Hong Kong braced for more hot weather as Typhoon Goni churns towards Taiwan
Temperatures in Hong Kong are expected to hit 34 degrees Celsius over the weekend as a super typhoon in the region brings more hot weather in its wake.
Typhoon Goni is on track to narrowly miss Taiwan in the next few days – less than a month after typhoon Soudelor killed at least 34 people on the island – with the influence of its outer subsiding air expected to sustain recent high temperatures in Hong Kong.
Goni is roaring towards Taiwan at a rate of 22 km/h and has been forecast to reach super typhoon intensity by tomorrow morning, according to the Hong Kong Observatory.
“Goni is, in fact, currently a severe typhoon but it is expected to further strengthen into a super typhoon [on Friday],” forecaster Y.C. Cheng said
It is one of a pair of large typhoons currently active in the Pacific, a twin to typhoon Atsani, which has been rated a super typhoon by the Joint Typhoon Warning Centre and is heading towards Japan.
Both typhoons have reached wind speeds exceeding 230km/h and are creating towering 10-metre high waves.
Cheng said it was expected Goni would start to head north on Friday evening, skirting along the coast of Taiwan but never making landfall.

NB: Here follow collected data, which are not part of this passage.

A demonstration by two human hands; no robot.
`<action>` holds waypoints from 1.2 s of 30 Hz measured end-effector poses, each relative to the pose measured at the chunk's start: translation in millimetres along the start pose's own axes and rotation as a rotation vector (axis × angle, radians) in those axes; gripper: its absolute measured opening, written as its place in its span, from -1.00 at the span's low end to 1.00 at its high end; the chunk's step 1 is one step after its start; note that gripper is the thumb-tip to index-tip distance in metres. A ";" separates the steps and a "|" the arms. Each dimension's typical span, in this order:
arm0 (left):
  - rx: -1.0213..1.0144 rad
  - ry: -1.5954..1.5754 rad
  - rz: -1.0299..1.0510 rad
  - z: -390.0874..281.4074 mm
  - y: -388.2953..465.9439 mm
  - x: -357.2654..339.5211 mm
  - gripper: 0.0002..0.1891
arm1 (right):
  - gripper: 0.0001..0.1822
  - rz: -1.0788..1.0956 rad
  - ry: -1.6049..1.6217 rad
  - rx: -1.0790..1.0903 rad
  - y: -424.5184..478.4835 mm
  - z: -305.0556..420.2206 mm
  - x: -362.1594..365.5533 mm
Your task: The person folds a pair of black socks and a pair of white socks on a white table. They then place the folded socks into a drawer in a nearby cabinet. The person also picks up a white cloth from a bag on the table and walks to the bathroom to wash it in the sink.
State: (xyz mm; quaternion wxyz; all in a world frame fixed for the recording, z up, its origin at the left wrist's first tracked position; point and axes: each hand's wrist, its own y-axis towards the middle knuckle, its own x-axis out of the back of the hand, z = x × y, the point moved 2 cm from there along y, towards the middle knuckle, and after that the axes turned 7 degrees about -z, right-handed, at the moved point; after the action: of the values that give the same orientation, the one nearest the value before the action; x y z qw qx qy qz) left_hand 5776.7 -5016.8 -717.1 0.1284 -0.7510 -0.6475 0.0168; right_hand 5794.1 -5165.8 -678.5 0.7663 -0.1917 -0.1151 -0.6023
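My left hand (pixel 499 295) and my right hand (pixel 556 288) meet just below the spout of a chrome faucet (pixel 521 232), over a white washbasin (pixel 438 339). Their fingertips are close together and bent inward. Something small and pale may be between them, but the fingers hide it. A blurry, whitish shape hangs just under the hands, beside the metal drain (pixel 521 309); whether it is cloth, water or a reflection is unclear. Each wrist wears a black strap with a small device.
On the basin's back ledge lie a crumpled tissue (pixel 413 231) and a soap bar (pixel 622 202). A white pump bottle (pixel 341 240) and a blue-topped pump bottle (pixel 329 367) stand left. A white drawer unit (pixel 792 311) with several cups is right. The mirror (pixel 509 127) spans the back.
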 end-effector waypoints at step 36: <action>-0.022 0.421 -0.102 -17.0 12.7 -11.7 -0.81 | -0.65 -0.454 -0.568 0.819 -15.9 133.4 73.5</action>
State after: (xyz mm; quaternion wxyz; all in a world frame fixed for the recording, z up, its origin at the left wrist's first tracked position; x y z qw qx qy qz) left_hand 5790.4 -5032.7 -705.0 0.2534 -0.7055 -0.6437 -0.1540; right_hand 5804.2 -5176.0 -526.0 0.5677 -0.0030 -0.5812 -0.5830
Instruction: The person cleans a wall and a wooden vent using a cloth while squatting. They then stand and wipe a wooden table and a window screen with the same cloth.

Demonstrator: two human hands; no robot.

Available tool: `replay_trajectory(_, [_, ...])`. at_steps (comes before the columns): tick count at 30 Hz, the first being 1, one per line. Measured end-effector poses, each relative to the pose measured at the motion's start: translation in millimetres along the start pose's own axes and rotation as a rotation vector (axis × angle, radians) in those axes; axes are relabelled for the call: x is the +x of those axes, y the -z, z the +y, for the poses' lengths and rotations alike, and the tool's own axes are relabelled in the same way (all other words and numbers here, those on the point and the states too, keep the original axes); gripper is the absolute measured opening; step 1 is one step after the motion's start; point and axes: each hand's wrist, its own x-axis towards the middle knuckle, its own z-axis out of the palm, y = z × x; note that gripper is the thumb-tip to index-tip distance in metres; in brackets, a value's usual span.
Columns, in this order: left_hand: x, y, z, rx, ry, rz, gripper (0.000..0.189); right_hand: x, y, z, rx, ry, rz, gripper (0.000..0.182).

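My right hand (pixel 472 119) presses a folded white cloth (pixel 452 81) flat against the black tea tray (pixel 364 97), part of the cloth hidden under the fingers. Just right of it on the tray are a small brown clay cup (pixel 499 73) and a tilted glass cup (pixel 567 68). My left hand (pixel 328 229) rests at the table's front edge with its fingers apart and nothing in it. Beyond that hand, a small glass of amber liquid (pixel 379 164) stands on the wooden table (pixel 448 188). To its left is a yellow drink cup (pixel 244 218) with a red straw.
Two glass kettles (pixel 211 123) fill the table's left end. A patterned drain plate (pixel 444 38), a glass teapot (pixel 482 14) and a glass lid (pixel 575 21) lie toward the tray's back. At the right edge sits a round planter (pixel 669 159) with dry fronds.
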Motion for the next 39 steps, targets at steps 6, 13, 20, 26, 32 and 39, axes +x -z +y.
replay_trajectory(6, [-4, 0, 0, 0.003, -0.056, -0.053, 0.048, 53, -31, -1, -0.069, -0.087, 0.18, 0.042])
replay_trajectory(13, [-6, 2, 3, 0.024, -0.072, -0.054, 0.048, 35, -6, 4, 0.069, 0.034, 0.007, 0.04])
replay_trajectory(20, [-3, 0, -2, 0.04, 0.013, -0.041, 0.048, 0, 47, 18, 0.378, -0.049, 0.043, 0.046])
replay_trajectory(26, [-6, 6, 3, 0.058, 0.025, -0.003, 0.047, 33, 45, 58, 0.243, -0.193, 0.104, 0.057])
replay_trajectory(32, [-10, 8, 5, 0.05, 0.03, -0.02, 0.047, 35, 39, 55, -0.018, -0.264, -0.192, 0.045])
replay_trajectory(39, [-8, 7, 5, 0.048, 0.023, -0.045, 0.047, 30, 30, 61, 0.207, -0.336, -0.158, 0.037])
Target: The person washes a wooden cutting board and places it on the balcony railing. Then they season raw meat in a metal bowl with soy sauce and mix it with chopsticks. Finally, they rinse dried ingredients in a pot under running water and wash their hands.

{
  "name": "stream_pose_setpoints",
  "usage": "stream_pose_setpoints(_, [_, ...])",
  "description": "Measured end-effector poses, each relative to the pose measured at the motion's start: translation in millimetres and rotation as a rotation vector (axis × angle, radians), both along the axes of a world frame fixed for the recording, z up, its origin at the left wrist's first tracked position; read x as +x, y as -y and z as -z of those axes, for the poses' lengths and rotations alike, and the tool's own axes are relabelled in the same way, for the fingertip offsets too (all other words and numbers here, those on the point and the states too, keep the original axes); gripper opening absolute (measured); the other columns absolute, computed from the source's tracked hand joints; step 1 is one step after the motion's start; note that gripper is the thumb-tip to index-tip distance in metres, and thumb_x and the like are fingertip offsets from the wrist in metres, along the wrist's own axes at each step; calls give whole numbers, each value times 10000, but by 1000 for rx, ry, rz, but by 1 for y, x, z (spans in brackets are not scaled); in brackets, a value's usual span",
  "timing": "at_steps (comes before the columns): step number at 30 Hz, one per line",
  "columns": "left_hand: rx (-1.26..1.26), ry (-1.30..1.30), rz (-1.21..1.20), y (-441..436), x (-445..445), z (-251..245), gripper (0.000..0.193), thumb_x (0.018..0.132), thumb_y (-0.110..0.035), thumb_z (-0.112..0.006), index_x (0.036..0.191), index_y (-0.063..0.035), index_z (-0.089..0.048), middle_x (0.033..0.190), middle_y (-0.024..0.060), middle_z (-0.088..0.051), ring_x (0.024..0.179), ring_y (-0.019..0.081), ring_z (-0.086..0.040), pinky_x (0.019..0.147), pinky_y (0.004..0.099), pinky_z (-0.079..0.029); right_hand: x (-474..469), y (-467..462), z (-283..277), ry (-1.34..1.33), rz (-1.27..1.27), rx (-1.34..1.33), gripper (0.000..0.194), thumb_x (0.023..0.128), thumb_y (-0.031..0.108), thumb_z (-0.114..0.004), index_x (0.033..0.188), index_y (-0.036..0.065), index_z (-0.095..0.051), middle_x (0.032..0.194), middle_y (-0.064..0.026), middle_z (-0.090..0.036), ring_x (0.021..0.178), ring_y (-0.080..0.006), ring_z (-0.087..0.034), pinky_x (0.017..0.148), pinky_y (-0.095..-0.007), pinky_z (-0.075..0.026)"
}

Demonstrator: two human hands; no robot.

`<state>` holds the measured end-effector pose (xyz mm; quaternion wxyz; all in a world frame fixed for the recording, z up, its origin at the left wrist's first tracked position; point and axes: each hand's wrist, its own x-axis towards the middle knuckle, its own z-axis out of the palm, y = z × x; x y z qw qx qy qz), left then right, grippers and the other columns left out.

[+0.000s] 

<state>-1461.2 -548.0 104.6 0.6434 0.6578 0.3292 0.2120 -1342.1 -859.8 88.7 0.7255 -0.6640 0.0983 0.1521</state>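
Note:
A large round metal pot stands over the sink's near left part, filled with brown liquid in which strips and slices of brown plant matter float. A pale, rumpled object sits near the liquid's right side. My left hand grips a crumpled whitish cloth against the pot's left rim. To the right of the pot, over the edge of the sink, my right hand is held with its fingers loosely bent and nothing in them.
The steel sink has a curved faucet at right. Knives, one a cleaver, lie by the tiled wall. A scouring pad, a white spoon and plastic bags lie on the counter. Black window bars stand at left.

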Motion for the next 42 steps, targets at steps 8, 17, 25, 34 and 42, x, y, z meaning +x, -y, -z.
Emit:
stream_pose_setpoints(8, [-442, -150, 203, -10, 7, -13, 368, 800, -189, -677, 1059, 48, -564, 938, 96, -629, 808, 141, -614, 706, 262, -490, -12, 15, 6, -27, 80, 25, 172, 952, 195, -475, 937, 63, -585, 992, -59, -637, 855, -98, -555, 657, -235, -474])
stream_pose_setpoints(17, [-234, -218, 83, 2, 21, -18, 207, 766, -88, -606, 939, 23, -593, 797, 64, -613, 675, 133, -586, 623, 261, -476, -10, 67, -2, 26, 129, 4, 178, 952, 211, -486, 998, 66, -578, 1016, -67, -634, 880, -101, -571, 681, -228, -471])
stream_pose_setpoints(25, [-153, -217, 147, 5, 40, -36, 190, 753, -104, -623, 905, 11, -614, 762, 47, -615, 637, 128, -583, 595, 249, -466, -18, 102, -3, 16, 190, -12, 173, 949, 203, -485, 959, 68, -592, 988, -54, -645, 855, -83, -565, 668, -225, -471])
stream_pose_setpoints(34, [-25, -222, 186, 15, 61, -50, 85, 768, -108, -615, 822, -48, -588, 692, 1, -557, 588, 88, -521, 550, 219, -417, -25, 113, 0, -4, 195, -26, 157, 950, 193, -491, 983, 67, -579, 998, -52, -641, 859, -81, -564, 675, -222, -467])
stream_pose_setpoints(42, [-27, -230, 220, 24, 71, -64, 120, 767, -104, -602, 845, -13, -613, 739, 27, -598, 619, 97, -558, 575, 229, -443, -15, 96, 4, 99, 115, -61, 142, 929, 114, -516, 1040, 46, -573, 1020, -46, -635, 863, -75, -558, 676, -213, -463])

“It will move across the seas east of Taiwan so we expect high winds and high seas over the region. Maybe the eastern parts of Taiwan will also get some showers and high winds,” he said.
While neither typhoon will come close enough to directly affect Hong Kong, Cheng said the outer subsiding air caused by Goni will send temperatures soaring in the city on Saturday and Sunday.
“We expect very hot weather at [the weekend] – the maximum temperature on Saturday is expected to be 33 degrees, growing even higher on Sunday to 34 degrees,” he said.
Hong Kong recorded average temperature of 32.5 degrees today but the Observatory forecasts the mercury will drop slightly tomorrow and Friday with the arrival of showers, before the affects of Goni are felt over the weekend.
Average temperatures of 36.2 degrees were recorded in the city on August 7 – the highest since records began 130 years ago – as the outer subsiding air brought by Soudelor cranked up the heat as high as 37.8 degrees.